Happy Friday! This week’s French Fridays with Dorie recipe is a quick-to-make dish called Moules Marinière, or fisherman’s mussels.
The mussels are steamed in a simple wine sauce: first onion, shallot, and garlic are sauteed in olive oil, then simmered with white wine, thyme, parsley, and a bay leaf. The mussels cook for less than 5 minutes, then they are ready to eat. Have some bread on hand to sop up the tasty juices!
Since I am the only one in my house who will eat mussels, I made this for a lunchtime treat. While I enjoyed these very much, I found myself longing for the super-fresh mussels that can be found in my hometown of Seattle. I am sure they would have made a good dish even better!
10 responses to “Moules Marinière”
Karen, I made these for my hubby because I don’t really like shellfish! He loved them! Glad you enjoyed them. Happy weekend!
I think having them for yourself at lunch is a great idea! A solitary lunch date with yourself because you are worth a special treat. Love that.
I don’t like mussels, but if I see you’re picture, then I might want to try them.
It seems you are not alone in having mussels solo. Glad you enjoyed them.
I was able to purchase some really fresh mussels and I will admit to you, fresh is better. I’m sure yours were mighty tasty also. It’s pretty difficult to live up to the kind of fresh fish you were able to buy in Seattle. That spoiled you, I’m afraid.
I think we don’t treat ourselves enough to special lunches! Bravo to you. I can see how these would make you miss the great seafood from your hometown.
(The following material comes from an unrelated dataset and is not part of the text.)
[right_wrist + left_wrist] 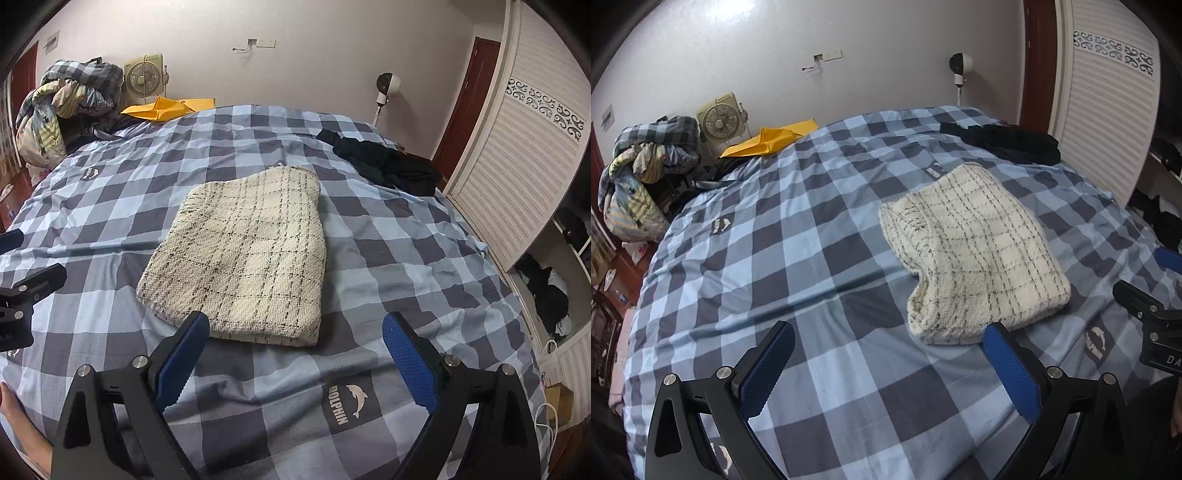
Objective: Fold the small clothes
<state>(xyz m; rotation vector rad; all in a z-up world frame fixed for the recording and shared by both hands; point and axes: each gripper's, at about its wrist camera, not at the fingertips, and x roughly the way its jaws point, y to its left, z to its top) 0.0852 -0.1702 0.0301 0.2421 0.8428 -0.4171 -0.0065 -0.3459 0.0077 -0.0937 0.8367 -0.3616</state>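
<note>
A cream knit garment with a dark grid pattern (975,251) lies folded into a thick rectangle on the blue checked bedspread (775,236). It also shows in the right wrist view (243,254). My left gripper (886,343) is open and empty, just short of the garment's near edge. My right gripper (295,336) is open and empty, just short of the same near edge, its left fingertip (195,325) overlapping the garment's front corner. Each gripper shows at the edge of the other's view.
A dark garment (384,162) lies at the far right of the bed. A yellow cloth (162,107), a box fan (142,79) and a heap of clothes (62,107) sit at the far left. A white louvred wardrobe (517,155) stands along the right side.
</note>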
We are going in September and Sous Chef is already planning all his seafood binges.
Yes, we all need to treat ourselves once in a while – great lunch idea!
I’m land-locked too and it really drives the price of seafood up. And, it’s true, no matter what magical ingredients you add, nothing is better than with super fresh mussels.
Because they are so easy, I think mussels are a perfect dish to enjoy even when you’re dining alone. So delicious!
Beautiful presentation. Loved these mussels – they were the best.